Activity
Each line of the records below that holds "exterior" should be copied out.

Dataset records
[Start of section]
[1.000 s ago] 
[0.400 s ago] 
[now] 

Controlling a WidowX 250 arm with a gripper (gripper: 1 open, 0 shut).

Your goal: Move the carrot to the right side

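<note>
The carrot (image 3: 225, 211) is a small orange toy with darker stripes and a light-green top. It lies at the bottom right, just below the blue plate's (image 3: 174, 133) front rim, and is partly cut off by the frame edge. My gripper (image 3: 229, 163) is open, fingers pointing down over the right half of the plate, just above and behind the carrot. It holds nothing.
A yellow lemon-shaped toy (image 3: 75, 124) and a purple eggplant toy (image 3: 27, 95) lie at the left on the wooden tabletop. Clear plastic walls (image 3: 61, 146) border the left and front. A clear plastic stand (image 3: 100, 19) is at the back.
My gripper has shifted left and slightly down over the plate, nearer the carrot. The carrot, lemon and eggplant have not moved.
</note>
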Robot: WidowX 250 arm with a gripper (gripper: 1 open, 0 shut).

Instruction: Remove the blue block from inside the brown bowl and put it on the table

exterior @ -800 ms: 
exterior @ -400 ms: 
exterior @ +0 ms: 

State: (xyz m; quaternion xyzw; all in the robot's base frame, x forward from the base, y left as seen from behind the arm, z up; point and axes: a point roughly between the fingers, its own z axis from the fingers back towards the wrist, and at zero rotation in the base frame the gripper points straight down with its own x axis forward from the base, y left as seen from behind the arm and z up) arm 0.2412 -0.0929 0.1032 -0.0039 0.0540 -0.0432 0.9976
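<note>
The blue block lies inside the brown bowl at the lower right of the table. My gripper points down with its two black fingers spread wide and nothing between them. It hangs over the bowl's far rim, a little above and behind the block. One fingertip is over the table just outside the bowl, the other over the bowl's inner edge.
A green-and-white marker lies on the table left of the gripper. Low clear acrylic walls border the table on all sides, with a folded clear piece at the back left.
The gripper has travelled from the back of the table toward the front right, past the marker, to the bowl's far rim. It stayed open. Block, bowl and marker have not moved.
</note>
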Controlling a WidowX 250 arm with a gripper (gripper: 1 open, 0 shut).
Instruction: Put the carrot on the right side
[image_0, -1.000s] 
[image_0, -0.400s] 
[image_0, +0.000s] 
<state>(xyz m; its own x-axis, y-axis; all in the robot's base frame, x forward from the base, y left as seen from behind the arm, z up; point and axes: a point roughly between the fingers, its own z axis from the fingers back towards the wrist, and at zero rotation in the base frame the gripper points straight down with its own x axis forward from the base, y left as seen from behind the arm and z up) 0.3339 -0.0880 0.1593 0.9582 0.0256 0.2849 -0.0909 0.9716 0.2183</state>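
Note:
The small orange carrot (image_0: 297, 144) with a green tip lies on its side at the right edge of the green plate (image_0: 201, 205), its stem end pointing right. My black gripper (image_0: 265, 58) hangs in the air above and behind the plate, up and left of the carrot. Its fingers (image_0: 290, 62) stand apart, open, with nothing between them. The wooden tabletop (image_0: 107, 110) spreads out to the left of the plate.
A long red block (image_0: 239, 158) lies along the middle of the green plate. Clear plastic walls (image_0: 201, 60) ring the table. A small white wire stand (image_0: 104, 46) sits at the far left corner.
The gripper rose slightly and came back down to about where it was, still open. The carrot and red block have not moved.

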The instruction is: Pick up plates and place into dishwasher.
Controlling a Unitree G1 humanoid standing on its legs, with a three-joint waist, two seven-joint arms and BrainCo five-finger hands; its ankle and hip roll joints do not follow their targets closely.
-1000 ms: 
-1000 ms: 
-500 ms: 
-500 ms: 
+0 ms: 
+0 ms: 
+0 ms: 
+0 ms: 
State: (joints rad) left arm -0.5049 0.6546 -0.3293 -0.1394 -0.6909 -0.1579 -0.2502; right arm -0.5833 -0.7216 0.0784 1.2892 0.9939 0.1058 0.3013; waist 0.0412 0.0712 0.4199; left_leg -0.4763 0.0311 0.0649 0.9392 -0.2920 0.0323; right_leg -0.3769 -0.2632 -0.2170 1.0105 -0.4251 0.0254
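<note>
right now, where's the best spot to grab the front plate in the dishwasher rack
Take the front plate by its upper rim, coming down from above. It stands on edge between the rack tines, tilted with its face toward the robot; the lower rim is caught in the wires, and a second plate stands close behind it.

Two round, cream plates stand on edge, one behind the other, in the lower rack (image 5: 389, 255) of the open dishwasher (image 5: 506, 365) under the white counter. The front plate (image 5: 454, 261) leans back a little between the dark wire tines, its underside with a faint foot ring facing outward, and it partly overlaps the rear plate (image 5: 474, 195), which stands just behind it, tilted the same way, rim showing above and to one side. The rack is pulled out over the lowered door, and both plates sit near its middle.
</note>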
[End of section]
Task result
exterior @ -800 ms: 
exterior @ -400 ms: 
exterior @ +0 ms: 

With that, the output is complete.